On a warm night in May, Vina Perez walked across the stage at Bossier Parish Community College’s graduation.
“It was very overwhelming,” said Perez. “It was the first time that I ever walked a stage.”
She had earned her associate’s degree in Education. It was a night to celebrate. To understand Vina’s present, you must understand her past.
“It was a harsh life,” said Perez.
She’s one of 10 kids. Her parents met while her father was in the Air Force, stationed at Barksdale Air Force Base. After leaving the Air Force, they moved to Columbus, Ohio… her father taking jobs in construction. That’s when things changed.
“They pulled us and they said we’re going to home school you,” Perez recalled.
Six weeks into kindergarten, Vina’s parents pulled her and several of her siblings from school, claiming they’d be home schooled. Instead, she and her brother were put to work by their father at construction sites.
“So we learned skills like how to build a house, but not necessarily how to read,” said Perez.
Vina received no formal education. She was illiterate.

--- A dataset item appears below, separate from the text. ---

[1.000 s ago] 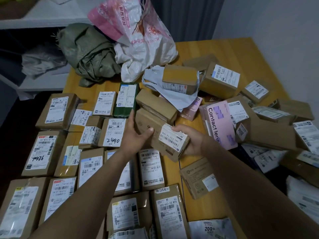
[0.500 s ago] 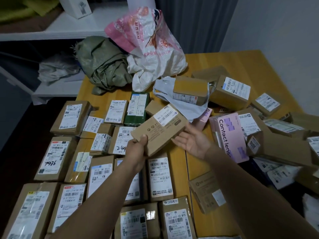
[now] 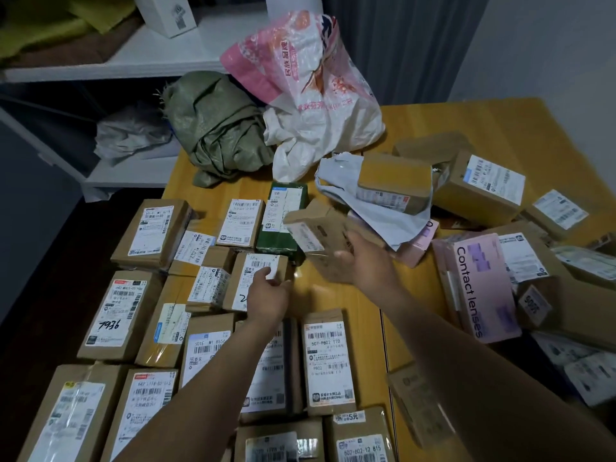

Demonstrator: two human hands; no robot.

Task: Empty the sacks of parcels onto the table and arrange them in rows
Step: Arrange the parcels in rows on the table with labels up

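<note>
In the right hand (image 3: 366,265), gripped with curled fingers: a brown box (image 3: 313,228), tilted, blurred, held clear of the bench (image 3: 466,128) and just right of a green box (image 3: 280,221). Left hand (image 3: 266,293) loose and holding nothing, fingers slightly bent, fingertips over the white label of a parcel (image 3: 256,265) in the second row from the far end; touching it or just above it, cannot tell. On the left half of the bench, rows (image 3: 133,311) of brown parcels, labels up, set side by side. On the right half, an unsorted pile (image 3: 480,185) of boxes and grey mailers, with a pink box (image 3: 483,288) marked "Contact lenses" at its near edge. At the far end, a crumpled green sack (image 3: 220,128) beside a pink sack (image 3: 310,88), both slumped on the bench. Beyond them, a white shelf (image 3: 166,51).
</note>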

“We were building sidewalks. We were fixing pools. We were building walls. We were messing with cement mixers. We would do it because we had to. There was no, if he came back and it wasn’t done that was not going to be good,” explained Perez. “And now I look back and I’m like, that was not normal.”
The family would go back and forth between Columbus and Texas. Vina now realizes why it happened that way.

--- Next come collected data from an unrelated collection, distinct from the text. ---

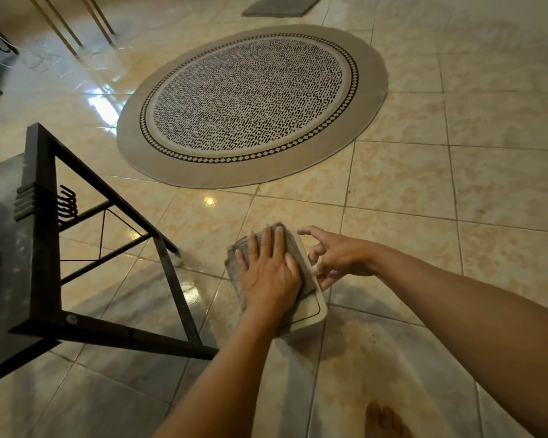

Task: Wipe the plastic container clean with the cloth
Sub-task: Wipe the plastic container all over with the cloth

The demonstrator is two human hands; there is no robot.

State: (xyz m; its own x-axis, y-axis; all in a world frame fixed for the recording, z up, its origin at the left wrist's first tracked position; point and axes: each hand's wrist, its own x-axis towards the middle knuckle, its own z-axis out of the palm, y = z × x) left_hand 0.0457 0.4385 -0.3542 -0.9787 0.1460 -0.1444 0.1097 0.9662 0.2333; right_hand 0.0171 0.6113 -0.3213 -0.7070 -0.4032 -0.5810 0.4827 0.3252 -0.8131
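You are holding the plastic container (309, 306) out in front of you, above the tiled floor (424, 191), with its pale flat face turned up and its rounded near corner showing. Your left hand (268, 273) is lying flat on the grey cloth (234, 263), its fingers (263, 240) stretched out straight and close together, pressing the cloth down onto the container's top face; the cloth is covering most of that face and hanging over its left edge. Your right hand (336, 257) is touching the container's right edge, thumb low against the side, with the other fingers curled loosely and spread above the rim rather than clamped on it. A black metal table frame (45, 235) is standing just to your left, and a round patterned rug (253, 102) is lying on the floor well beyond the container. 1 bare foot (385, 420) is showing at the bottom edge.
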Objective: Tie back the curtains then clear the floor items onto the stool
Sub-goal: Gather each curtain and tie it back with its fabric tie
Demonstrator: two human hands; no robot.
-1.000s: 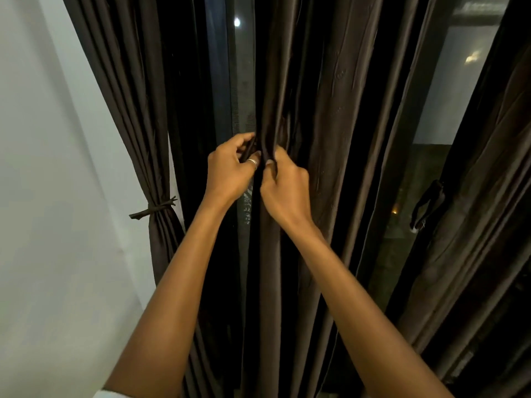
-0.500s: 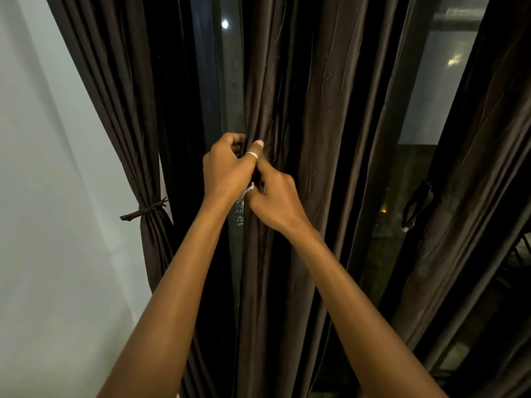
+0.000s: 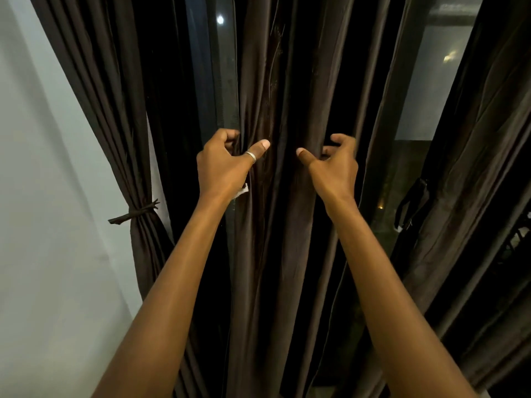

“CPS came into our lives a couple of times. I think anytime they started coming around, we would leave the state,” said Perez. “And then we’d come back months later when everything was clear.”
Vina vowed she was going to learn. So she walked to local libraries and found books with attached audio cassettes. She’d play the cassette and match the audio she heard with the words on the page.

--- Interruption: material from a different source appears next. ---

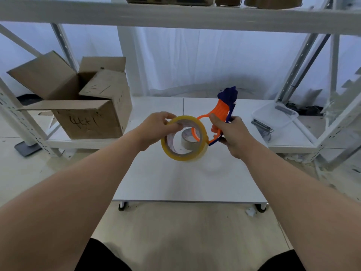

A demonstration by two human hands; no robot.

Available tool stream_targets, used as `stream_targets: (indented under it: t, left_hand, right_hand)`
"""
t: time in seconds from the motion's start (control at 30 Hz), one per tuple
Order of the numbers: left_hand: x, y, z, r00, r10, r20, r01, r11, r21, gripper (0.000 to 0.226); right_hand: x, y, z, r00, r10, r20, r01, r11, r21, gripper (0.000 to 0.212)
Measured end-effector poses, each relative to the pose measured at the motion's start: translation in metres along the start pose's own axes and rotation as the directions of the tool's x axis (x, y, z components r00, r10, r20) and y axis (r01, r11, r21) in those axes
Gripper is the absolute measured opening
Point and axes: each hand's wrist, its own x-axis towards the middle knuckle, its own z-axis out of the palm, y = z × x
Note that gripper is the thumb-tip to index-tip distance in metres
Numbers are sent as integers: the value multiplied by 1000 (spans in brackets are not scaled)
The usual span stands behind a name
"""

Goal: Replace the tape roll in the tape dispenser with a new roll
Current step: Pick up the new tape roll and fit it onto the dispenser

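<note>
My left hand grips a full yellowish roll of clear tape by its upper rim, held in the air above the white table. My right hand holds the orange and dark blue tape dispenser by its handle, cutter end pointing up. The dispenser's orange ring sits just behind the roll's right edge and overlaps it. Through the roll's hole I see a second, smaller beige roll lying on the table.
An open cardboard box stands on the low shelf at the left. A clear plastic tray and metal clips lie on the shelf at the right. White metal racking frames both sides and the top.
</note>
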Motion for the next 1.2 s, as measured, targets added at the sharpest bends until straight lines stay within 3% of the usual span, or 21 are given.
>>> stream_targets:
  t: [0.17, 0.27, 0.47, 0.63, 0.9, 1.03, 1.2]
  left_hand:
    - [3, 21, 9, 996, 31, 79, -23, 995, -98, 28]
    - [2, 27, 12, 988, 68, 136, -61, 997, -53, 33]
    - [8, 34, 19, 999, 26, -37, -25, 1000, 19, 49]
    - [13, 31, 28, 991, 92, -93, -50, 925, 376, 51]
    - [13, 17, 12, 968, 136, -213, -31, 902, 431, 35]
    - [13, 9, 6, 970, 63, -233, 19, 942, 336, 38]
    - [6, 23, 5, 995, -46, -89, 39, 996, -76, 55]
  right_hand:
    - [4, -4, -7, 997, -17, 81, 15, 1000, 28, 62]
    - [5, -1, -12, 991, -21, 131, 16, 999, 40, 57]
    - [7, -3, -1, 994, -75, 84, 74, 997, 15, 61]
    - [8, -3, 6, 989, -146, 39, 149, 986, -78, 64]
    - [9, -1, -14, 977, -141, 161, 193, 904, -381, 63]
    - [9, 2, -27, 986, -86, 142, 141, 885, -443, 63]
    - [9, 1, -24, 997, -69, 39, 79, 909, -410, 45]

“This word is this, because that’s what they said on the cassette tape.”
In her teens, she split from her parents and ended up having a son. It was in his teen years that a curiosity sparked.
“I said to myself my son is in high school. My son is four years away from graduating. And I’m going to tell him when he graduates, ‘Go to college’,” Perez shared.
That thought led her to take a leap of her own. She enrolled at BPCC, taking remedial courses, learning things she should have been taught for years.
For three year she kept moving forward. It all finally culminated on that warm night in May.
“The biggest thing is I want to make sure there isn’t anyone who has to deal with what I had to deal with. Because I think everybody should be able to learn.”